- 1/4 cup water
- Generous pinch of saffron
- 1 cup sugar
- 3 tablespoons light corn syrup
- 1/2 stick unsalted butter
- 1/4 teaspoon kosher salt
- 2 green cardamom pods, skins peeled and powdered
- 1/4 teaspoon baking soda
- 3/4 cup raw peanuts - roasted, skins removed and chopped coarsely
Combine water and saffron in a small bowl and set aside for 1 hour to draw out the gorgeous orange hue of the saffron.
In a nonstick or heavy pan, combine saffron water, sugar, corn syrup, butter, salt, and cardamom and cook over moderate heat for 10 to 15 minutes or until the mixture reaches 300º F on a candy thermometer. The mixture will turn a rich caramel color.

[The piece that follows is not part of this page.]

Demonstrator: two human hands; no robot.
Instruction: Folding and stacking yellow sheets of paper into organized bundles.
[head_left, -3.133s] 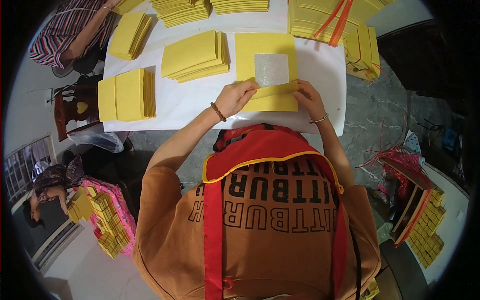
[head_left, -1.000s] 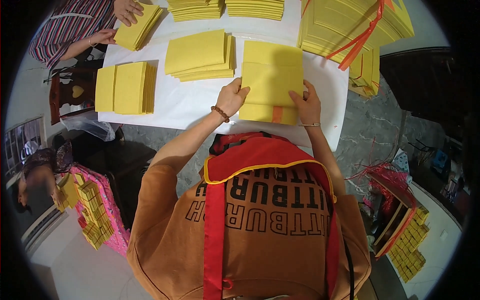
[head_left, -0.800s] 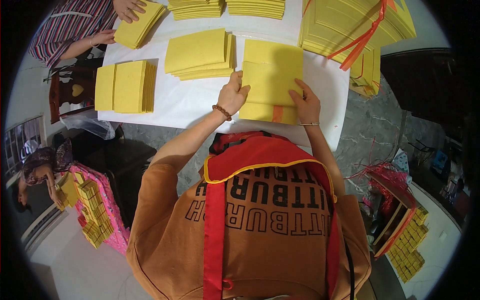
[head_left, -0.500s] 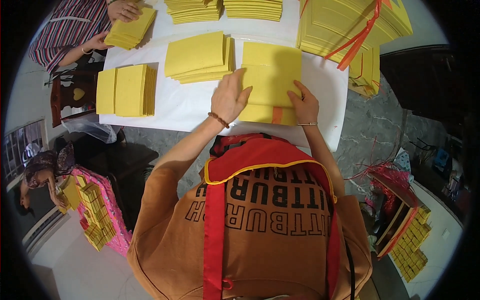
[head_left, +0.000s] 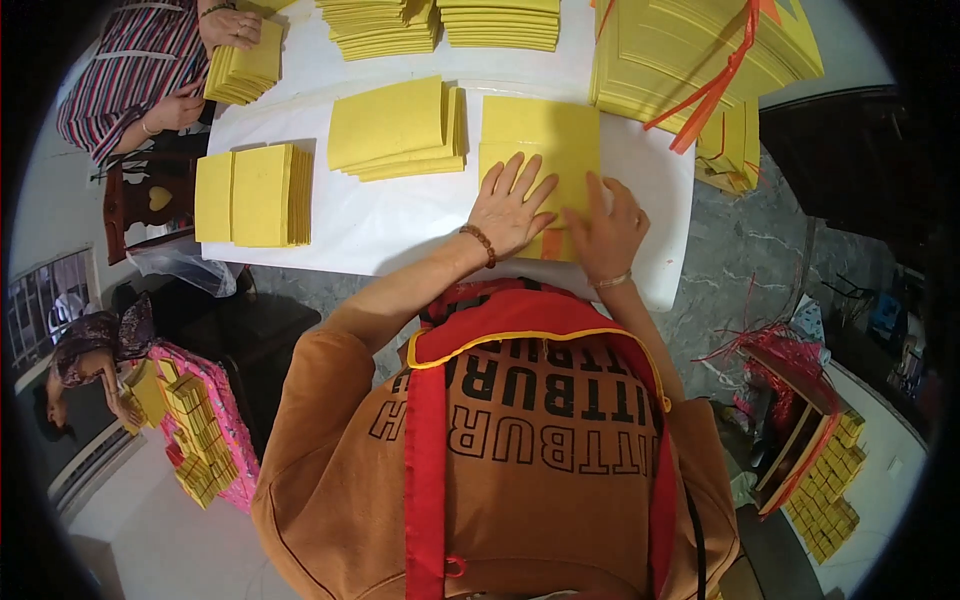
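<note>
Sheet (head_left: 556,138): on the table (head_left: 370,225), under the left hand (head_left: 511,213); right hand (head_left: 607,228) at its right side, contact hard to tell through blur.
Nearest pile (head_left: 388,125): left of both hands, slightly beyond.
Side stack (head_left: 262,195): farther left than that pile.
Two far stacks (head_left: 499,27): well beyond the left hand.
Bundle (head_left: 665,65): beyond the right hand, rightward.

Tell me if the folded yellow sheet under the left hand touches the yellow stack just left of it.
Apart: the head view shows a strip of white tabletop between the folded yellow sheet and that yellow stack.
</note>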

Remove from the heat and stir in baking soda. Be careful at this point because the baking soda will cause the mixture to foam. Incorporate chopped peanuts into the caramel and mix. Immediately pour the mixture onto a nonstick baking sheet. Use a lightly greased rolling pin or the back of a greased wooden spoon to quickly spread out the mixture into a thin layer.
Let sit for about 30 minutes until brittle is firm. When it is cool enough to handle, break into large pieces. Take a few of these pieces and place in a resealable bag. Using a wooden rolling pin, break up into smaller pieces.